En Valencia el expediente judicial digital seguirá siendo manual y con grapas.


Este pasado viernes mientras quien redacta asistía a unas jornadas de formación del Colegio de Procuradores de Valencia, recibió un correo electrónico que se leyó a la numerosa concurrencia en el que se informaba que la Comunidad Valenciana quedaba al margen del presunto salto tecnológico de las Leyes 42/2015 y 18/2011 (esta última solo publicada, nada conocida y reiteradamente incumplida) y que, por lo tanto, seguiremos tirando de papel sellado en los Decanatos, grapa china de va y viene o fastener cortante, carpeta rotulada y papel reciclado. 

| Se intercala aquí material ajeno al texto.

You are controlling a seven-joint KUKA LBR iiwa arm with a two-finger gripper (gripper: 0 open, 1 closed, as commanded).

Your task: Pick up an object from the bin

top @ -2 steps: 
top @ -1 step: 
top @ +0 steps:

Otro de los ponentes, compañero destinado en otra Comunidad Autónoma, no daba crédito a la alegría de los asistentes – o, si lo prefieren, a su tranquilidad o a su sosiego- y eso pese a que el portátil que estaba utilizando se había colgado en varias ocasiones en un edifico (la famosísima Ciudad de la Justicia de Valencia) en el que a las siete de tarde de un viernes únicamente tendría funcionando en red los ordenadores del Juzgado de guardia. Y aun así eso se colgó y lo hizo en varias ocasiones. La sorpresa tenía su explicación: en otra Galaxia, perdón, en otras Comunidades Autónomas (la mayoría) Lexnet ya se usa como medio de presentación de escritos, Arconte (con lo que se graban los juicios) no se utiliza y Cicerone (con lo que se redacta) nadie sabe lo que es fuera de los límites de la Comunidad Valenciana; ni tampoco lo padece. 

Aclarada la sorpresa, explicaré lo del sosiego. Valencia puede tirar de sello de lacre y de ordenadores en modo de máquina de escribir hasta que se acabe el mundo (que camino llevamos), pero si el resto de la humanidad no lo hace alguien tendrá que decirlo, porque lo de ponerse estupendo con eso de la obligatoriedad es muy tentador y más cuando lo afirma una Ley. Así que a la declaración institucional de la Consejería de Justicia del día 16 de diciembre, siguió una comunicación posterior del Consejo del Poder Judicial de 18 de diciembre, en los mismos términos: nada entrará en vigor porque no hay nada con que hacerlo. 

Y quizá se pregunten por que no hay nada. No lo hagan y menos aún, no se quejen de la falta de medios. En España se ha tirado dinero por todas las Administraciones y no se ha tirado con pólvora de Rey, no, se han construido yates de recreo como motores atómicos y ahora cuando ni tan siquiera tenemos dos euros para un petardo es que cuando nos toca entrar en guerra o, mejor dicho, rendirnos. Pagamos ahora la idiotez de poner una unidad judicial al lado de cada supermercado, que han practicado todos los Gobiernos menos el actual por falta de metálico o, de construir enormes edificios de dudoso gusto y discutible eficacia, pero que exigían nulo esfuerzo intelectual, pues para lo primero bastaba echar mano al Boletín Oficial del Estado y para lo segundo sacar a concurso el proyecto y dejar el trabajo en manos de los arquitectos y todos los gremios que iban detrás. 

Pero claro, cualquiera hace nada, porque si realmente en algún momento se redactara un Plan de reforma de la Justicia Española no nos iba a gustar a ninguno (comenzando por la imposibilidad de colocar un Juzgado al lado de cada supermercado) y en el fondo, reconozcámoslo, nos encanta quejarnos.